Sounds to me like you got a pretty good deal. We got a 3520 last April and couldn't be happier. I just finished putting 92 hours on it and I still have it looking like new.My only regret is that I didn't get the 300cx loader. With the high volume bucket I would assume that you will be lifting light stuff such as sawdust and mulch because I have had problems with lifting heavy compost with mine with the regular 62" bucket,

Post some pics when ya get it


----------



## deerhead (Apr 26, 2008)

The dealership got my tractor in but they are still waiting on the loader and bucket. 10 days later. I'll post picks when I finally get the machine.

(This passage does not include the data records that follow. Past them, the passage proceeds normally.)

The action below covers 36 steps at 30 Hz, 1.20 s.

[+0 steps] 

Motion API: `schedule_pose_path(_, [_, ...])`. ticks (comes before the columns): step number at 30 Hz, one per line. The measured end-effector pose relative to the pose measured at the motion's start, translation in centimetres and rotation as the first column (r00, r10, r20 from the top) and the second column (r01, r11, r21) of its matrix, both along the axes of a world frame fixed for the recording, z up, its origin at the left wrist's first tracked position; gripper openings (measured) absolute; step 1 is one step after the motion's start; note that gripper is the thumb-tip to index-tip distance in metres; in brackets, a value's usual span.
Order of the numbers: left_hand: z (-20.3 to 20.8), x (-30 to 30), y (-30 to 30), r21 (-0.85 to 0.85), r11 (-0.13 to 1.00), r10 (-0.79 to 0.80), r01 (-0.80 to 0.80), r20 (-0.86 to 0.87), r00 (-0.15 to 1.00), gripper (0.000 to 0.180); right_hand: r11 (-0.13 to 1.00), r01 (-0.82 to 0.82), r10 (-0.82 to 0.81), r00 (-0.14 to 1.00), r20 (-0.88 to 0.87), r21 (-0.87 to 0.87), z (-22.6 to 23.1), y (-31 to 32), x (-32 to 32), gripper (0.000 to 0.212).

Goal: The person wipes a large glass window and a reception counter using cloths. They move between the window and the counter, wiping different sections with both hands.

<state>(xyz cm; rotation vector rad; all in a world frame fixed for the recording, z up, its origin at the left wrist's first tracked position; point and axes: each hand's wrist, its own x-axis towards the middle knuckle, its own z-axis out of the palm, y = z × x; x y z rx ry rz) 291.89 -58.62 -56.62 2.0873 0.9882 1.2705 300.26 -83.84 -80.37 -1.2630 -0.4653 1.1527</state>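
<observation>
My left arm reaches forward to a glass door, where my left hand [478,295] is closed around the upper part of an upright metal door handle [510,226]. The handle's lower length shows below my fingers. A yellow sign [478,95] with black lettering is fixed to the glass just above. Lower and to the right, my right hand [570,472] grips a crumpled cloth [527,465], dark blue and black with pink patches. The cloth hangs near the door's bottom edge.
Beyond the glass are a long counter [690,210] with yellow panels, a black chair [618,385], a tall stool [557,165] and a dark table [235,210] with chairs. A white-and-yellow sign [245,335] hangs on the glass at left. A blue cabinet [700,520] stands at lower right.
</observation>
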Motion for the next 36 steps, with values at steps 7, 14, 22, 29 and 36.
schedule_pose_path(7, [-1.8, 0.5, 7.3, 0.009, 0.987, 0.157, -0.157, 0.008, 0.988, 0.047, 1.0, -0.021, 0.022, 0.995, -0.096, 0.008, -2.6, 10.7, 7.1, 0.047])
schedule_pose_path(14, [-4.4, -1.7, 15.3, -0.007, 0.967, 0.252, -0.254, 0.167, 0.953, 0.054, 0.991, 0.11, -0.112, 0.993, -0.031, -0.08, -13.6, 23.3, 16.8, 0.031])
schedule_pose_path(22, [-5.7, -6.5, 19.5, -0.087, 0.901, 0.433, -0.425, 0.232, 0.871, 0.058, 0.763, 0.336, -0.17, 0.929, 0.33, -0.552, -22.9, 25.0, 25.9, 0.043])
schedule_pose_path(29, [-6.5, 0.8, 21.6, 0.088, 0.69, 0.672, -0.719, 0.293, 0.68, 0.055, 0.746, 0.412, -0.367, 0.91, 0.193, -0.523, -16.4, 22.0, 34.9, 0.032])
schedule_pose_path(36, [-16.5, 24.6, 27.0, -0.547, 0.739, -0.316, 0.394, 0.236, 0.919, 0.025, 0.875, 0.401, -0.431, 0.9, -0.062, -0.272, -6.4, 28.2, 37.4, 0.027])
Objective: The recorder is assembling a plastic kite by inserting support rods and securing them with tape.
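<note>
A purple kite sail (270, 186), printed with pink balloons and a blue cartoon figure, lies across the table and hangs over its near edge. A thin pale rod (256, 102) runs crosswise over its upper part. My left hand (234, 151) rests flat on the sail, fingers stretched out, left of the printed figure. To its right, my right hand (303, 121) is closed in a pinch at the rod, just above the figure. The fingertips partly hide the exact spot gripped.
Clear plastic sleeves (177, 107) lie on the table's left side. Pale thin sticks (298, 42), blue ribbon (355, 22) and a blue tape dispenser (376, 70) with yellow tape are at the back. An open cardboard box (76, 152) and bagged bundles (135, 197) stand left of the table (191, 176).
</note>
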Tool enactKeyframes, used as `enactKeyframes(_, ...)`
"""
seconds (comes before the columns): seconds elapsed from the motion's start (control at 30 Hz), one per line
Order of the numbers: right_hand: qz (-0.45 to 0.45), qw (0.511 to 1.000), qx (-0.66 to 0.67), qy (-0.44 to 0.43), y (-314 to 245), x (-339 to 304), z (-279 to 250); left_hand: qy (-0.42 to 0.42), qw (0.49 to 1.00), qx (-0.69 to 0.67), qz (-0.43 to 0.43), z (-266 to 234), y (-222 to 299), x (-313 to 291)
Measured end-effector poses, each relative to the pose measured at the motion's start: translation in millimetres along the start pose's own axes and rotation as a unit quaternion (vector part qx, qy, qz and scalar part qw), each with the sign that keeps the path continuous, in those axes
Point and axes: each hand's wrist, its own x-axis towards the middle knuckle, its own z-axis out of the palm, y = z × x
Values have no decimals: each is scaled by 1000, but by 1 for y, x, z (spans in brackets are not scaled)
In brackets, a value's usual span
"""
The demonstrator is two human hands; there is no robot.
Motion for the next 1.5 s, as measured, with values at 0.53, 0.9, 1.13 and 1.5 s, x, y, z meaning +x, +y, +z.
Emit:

Do you have a ballast problem or is the loader just not strong enough?


----------



## Live Oak (Dec 22, 2003)

bump


----------



## Simpleprestige (Apr 20, 2007)

Sorry, have not been able to post for awhile. The loader isn't strong enough to lift the back of the tractor off the ground, but when driving witha load it is quite rough and I don't get very good rear wheel traction when loading. If I put the blade on the back, I don't have a problem. Keep in mind that I have the 300x which is not as strong as the CX 

You gotta post pics.


----------



## deerhead (Apr 26, 2008)

still waiting for tractor. 
Now they say monday morning. I guess they have been waiting for the oversize bucket. 
I hope the loader will be ok. I will be using it to scoop and dump dry, composted bark into a mixer. 
The salesman seemed to think it would be able to handle the bark no problem. I hope he's right.
I'll be sure to take some great pics.


----------



## Simpleprestige (Apr 20, 2007)

I looked at the manual for mine and it says that with the 300cx loader you are going to need Loaded rear tires, and 750lbs of rear ballast and exterior wheel weights. I don't personally think you need that much, but that is what it says.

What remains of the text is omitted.